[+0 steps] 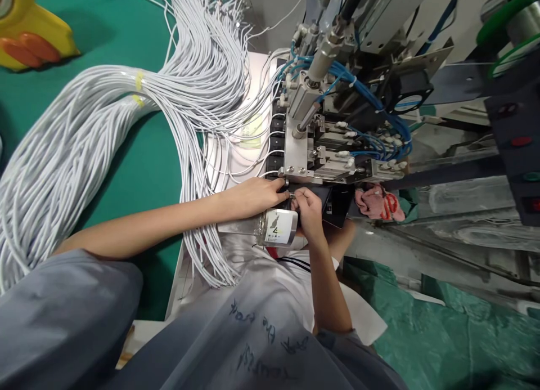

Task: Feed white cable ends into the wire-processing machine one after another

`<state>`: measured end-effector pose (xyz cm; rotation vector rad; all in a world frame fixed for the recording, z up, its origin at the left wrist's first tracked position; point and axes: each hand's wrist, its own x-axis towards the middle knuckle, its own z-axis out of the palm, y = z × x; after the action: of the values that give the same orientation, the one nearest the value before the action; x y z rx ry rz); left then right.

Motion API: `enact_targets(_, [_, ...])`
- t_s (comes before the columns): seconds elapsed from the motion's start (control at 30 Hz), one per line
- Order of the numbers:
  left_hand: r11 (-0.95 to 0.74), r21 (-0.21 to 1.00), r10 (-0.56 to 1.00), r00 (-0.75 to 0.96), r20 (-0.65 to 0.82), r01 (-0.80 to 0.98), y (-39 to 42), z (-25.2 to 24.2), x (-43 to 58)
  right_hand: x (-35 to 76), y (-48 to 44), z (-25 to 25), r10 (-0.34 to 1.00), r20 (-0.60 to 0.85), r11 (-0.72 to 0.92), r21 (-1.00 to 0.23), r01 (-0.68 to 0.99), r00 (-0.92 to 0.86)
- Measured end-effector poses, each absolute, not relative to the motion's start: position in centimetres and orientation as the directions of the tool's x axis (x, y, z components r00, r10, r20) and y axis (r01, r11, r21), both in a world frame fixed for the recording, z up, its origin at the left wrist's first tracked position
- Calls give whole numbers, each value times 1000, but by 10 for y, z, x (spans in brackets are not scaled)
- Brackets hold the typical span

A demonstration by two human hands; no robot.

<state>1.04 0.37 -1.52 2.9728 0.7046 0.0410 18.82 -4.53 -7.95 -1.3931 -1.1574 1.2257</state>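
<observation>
My left hand (258,196) reaches in beside the front end of a pneumatic machine (306,137), its fingers bent and two fingertips apart at the black fixture row (275,144). What it grips, if anything, is hidden under the fingers. My right hand (309,207) pinches a small metal connector (292,195), whose other end touches a left fingertip. Several white cables (253,167) run from the bundle into the black fixtures. Just below my hands hangs a clear-sleeved badge (279,228).
A thick bundle of white cables (84,120) spreads over the green mat (147,153), with yellow ties. At top left stands a yellow toy (37,24). Blue air hoses (371,97) loop over the machine. A pink cloth (377,201) and a control panel (518,153) are at right.
</observation>
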Motion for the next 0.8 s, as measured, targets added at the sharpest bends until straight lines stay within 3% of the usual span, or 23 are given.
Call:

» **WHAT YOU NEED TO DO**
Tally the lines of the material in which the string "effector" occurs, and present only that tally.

» **EXPECTED ANSWER**
2